*** RECORD SET Section Begins ***

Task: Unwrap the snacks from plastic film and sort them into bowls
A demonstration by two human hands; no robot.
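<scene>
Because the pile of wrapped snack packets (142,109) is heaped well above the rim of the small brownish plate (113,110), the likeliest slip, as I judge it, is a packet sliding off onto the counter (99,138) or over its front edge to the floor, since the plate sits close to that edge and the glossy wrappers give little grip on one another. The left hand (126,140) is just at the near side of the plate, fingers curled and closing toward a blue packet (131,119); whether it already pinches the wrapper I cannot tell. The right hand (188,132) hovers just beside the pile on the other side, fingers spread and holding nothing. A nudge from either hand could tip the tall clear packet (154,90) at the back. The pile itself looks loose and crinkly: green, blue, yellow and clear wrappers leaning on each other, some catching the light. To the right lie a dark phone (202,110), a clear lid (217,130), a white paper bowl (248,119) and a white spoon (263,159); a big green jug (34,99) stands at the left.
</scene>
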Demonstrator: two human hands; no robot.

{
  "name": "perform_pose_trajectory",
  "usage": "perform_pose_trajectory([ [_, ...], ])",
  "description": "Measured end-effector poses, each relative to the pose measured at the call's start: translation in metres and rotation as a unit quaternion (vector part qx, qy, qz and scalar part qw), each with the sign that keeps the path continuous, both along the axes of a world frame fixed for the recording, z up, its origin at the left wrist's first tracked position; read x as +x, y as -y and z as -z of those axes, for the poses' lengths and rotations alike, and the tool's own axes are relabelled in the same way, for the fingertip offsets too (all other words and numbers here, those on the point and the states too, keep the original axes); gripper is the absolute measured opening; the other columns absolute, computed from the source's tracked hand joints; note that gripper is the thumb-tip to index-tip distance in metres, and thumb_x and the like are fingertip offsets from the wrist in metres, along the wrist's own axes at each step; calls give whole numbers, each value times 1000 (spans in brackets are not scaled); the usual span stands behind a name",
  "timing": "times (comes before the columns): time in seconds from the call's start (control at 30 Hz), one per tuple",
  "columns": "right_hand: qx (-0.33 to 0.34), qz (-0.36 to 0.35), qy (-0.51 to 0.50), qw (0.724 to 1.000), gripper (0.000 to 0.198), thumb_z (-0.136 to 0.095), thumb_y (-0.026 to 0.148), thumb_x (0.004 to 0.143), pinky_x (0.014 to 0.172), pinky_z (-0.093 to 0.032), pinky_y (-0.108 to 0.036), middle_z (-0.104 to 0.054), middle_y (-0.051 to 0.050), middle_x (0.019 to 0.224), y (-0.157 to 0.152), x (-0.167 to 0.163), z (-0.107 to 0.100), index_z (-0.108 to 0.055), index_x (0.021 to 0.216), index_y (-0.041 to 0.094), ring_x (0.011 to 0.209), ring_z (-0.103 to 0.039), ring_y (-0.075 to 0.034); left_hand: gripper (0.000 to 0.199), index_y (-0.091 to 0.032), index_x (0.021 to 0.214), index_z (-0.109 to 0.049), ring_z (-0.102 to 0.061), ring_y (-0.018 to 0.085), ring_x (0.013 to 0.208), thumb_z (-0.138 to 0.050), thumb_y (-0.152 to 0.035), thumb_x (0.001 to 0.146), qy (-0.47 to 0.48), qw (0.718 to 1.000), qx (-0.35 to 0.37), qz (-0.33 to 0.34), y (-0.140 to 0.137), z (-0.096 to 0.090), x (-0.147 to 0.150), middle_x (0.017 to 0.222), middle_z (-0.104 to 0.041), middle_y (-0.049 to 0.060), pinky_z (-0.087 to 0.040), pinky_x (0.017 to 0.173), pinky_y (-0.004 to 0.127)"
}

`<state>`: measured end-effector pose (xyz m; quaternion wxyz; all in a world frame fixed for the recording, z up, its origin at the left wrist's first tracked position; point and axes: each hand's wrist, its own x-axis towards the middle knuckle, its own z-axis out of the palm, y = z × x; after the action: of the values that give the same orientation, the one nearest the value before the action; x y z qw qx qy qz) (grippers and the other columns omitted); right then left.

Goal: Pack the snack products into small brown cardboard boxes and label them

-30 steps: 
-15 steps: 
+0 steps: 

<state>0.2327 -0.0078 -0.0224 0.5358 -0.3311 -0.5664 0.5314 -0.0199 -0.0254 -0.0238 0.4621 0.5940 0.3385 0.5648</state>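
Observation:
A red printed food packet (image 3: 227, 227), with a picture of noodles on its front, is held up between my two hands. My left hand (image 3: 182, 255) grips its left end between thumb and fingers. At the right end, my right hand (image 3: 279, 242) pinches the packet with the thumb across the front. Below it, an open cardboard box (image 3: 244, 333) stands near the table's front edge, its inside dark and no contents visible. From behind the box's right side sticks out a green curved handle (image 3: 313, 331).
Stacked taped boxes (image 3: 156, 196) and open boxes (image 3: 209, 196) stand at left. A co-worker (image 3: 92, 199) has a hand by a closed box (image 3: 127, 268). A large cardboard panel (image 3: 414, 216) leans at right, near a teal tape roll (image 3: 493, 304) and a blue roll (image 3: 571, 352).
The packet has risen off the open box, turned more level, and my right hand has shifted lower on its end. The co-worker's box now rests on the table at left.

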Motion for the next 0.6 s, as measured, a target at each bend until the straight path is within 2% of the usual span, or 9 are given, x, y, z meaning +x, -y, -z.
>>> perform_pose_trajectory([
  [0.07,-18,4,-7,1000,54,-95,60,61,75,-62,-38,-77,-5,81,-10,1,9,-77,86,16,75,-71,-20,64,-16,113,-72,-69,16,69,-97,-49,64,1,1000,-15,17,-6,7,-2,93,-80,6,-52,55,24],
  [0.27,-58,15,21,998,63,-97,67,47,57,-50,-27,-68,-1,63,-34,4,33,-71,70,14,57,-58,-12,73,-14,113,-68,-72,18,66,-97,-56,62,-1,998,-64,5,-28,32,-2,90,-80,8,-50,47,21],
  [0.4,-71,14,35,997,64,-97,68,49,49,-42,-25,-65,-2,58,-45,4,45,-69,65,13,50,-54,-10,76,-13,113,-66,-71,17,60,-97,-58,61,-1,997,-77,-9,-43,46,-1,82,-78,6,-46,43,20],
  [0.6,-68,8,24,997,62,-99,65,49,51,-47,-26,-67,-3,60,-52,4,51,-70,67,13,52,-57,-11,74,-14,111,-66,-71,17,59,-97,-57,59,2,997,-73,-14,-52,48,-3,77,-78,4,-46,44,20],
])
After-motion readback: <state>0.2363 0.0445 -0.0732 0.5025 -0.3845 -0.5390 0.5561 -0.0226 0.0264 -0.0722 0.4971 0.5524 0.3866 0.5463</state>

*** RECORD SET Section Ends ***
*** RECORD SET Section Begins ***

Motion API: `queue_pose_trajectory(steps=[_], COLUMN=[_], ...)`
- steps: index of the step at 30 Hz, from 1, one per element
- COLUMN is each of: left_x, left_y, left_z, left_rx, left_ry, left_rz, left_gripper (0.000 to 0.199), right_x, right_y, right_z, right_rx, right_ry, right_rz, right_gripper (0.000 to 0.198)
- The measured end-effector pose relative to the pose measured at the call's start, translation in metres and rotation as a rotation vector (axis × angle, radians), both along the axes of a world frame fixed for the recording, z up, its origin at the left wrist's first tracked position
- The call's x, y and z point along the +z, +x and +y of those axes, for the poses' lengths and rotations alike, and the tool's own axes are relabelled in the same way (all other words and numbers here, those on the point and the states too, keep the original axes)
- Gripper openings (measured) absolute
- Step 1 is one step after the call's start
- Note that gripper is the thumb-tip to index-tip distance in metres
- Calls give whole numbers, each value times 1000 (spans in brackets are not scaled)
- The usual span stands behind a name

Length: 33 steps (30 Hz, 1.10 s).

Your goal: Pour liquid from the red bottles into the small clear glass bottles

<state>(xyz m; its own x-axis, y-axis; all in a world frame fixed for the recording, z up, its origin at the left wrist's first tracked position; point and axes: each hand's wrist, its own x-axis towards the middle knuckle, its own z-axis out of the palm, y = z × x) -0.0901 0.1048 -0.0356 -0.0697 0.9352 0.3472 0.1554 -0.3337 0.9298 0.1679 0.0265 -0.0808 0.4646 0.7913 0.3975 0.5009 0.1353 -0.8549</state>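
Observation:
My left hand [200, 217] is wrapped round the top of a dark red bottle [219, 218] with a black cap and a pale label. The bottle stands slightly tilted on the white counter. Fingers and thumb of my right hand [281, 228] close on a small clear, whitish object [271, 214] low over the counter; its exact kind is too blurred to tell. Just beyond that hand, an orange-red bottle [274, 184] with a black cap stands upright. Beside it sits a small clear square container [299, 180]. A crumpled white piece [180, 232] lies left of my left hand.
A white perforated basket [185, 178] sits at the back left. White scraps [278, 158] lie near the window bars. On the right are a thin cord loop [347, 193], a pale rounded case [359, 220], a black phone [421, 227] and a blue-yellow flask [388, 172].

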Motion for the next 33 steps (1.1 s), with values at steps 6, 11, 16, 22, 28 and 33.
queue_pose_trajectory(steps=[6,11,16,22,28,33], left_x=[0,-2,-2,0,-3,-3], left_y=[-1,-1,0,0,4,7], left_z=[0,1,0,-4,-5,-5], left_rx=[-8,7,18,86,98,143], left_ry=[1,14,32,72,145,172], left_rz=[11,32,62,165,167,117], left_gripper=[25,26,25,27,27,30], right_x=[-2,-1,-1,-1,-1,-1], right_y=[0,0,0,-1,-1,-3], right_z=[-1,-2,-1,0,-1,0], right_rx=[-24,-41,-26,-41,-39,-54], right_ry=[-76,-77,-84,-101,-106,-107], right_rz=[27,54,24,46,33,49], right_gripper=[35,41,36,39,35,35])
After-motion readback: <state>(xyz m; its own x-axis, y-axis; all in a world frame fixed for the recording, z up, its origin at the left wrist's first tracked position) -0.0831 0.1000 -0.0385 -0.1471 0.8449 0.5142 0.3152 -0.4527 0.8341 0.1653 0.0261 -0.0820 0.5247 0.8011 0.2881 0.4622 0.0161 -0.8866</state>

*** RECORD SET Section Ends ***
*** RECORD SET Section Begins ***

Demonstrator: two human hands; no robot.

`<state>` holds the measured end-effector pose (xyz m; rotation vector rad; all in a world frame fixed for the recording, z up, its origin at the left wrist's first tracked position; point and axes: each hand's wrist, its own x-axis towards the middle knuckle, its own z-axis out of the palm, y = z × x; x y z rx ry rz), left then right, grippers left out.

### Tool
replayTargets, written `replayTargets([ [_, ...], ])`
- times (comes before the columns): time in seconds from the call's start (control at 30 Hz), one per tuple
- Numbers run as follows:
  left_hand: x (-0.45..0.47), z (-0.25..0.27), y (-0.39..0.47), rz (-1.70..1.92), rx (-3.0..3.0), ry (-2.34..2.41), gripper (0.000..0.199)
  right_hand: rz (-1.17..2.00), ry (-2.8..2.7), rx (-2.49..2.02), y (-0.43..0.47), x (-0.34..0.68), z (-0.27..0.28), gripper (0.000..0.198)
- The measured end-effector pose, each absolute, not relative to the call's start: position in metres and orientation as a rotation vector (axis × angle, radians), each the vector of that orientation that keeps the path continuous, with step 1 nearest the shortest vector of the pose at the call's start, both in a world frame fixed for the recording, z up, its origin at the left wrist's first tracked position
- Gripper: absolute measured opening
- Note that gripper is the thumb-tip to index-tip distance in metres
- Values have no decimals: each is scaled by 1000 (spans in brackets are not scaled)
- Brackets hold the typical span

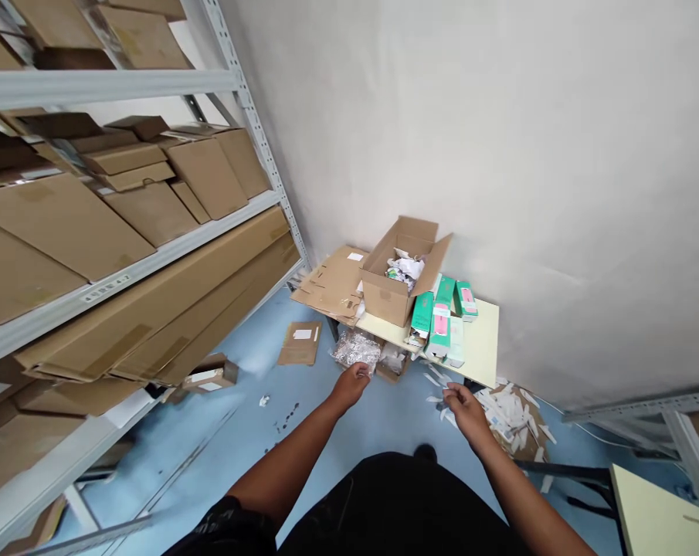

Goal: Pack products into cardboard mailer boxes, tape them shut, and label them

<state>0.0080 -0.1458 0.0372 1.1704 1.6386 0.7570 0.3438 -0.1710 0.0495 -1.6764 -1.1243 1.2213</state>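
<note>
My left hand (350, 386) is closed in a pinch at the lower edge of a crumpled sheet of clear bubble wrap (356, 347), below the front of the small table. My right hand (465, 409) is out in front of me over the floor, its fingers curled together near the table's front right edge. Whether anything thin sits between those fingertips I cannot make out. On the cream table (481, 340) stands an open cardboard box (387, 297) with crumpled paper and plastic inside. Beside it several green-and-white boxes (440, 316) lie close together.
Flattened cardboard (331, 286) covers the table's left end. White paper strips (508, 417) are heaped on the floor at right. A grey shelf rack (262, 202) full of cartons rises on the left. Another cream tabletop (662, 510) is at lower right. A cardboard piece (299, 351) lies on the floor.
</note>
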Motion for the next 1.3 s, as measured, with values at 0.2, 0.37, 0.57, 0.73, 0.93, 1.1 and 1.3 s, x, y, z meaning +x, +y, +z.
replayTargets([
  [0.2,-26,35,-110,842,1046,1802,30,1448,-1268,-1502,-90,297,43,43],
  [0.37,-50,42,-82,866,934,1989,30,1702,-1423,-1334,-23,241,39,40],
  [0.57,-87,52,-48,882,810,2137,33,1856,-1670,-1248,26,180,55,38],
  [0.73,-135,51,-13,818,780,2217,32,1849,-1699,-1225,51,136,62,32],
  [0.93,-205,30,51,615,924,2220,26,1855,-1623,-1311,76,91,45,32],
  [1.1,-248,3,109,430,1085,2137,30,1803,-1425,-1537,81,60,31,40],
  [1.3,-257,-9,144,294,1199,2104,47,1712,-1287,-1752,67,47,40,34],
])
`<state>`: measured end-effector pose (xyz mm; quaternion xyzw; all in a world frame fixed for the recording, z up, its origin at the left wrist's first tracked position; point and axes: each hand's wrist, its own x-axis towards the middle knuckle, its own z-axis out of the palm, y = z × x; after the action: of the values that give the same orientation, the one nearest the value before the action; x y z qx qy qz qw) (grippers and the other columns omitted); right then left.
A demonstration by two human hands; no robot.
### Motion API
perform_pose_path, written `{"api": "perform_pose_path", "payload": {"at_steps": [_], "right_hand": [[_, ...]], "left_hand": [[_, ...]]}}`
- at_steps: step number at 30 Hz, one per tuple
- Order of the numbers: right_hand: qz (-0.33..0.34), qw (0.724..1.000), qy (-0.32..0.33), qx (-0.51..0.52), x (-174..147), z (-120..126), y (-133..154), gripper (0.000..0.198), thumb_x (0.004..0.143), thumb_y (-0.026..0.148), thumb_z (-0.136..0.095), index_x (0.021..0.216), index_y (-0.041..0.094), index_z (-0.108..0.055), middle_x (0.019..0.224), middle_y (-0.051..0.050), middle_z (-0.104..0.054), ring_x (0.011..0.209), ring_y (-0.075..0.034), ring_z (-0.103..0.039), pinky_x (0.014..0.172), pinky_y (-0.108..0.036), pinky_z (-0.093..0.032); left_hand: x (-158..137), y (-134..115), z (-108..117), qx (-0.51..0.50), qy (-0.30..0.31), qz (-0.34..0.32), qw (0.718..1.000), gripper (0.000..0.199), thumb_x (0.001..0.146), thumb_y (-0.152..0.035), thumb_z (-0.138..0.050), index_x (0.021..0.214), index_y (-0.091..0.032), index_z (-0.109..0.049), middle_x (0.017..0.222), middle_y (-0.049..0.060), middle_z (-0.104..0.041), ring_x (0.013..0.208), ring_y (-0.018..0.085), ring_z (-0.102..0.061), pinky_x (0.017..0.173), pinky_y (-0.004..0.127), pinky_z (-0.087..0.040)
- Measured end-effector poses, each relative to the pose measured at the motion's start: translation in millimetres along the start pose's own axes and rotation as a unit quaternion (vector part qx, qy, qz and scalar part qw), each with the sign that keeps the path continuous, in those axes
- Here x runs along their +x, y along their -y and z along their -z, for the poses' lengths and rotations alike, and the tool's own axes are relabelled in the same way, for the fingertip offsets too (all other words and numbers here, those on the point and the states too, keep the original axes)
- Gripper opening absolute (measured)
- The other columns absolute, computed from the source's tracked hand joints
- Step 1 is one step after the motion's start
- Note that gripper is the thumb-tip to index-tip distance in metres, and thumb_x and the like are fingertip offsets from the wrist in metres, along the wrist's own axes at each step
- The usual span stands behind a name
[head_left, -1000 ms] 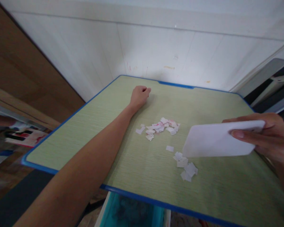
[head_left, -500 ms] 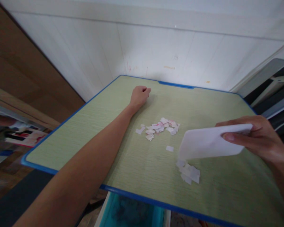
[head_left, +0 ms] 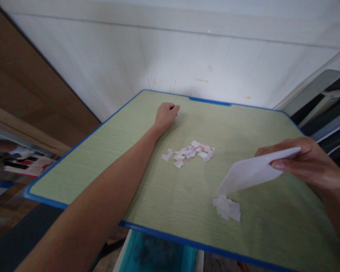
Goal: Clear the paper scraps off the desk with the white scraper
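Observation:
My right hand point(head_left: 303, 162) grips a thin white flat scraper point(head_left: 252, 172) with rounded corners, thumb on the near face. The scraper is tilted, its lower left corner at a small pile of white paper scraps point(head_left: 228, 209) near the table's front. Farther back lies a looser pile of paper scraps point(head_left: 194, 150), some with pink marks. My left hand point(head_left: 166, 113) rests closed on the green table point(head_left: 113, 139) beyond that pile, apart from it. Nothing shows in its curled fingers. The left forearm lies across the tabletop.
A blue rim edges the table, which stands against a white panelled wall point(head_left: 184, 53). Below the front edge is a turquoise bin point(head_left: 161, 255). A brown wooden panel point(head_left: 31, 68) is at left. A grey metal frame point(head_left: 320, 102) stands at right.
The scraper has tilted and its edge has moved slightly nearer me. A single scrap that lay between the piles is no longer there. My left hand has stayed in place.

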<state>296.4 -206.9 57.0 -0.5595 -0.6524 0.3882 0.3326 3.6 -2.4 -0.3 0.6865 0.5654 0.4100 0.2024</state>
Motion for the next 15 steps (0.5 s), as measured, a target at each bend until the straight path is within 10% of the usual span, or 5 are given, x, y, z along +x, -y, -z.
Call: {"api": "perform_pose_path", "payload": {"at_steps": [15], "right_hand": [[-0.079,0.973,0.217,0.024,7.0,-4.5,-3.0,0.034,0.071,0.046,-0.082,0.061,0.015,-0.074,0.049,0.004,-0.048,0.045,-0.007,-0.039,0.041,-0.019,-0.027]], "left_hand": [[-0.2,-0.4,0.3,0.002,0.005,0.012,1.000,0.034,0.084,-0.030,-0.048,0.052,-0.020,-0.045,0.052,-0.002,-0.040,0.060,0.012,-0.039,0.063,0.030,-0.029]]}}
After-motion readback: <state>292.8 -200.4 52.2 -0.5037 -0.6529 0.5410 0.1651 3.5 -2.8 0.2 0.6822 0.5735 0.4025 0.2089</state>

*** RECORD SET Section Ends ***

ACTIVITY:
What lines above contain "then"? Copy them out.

ANSWER:
`<state>`: measured end-effector pose (xyz m; quaternion wxyz; all in a world frame fixed for the recording, z up, its origin at the left wrist's first tracked position; point and axes: each hand's wrist, its own x-axis towards the middle knuckle, its own z-axis out of the palm, y = z × x; after the action: of the values that give the same orientation, the one nearest the value before the action; x y z qw qx qy qz) (grippers and the other columns omitted); right then left.
`<state>` holds the measured end-effector pose (xyz m; rotation vector rad; all in a world frame fixed for the recording, z up, its origin at the left wrist's first tracked position; point and axes: each hand's wrist, its own x-axis towards the middle knuckle, its own z-axis out of the palm, y = z × x; x y z rx ry rz), left then right, grippers left out.
`<state>`: measured end-effector pose (xyz mm; quaternion xyzw; all in a world frame fixed for the recording, z up, its origin at the left wrist's first tracked position; point and axes: each hand's wrist, its own x-axis towards the middle knuckle, its own z-axis out of the palm, y = z × x; after the action: of the values that give the same orientation, the one nearest the value before the action; x y z qx qy qz qw) (grippers and the other columns omitted); right then left.

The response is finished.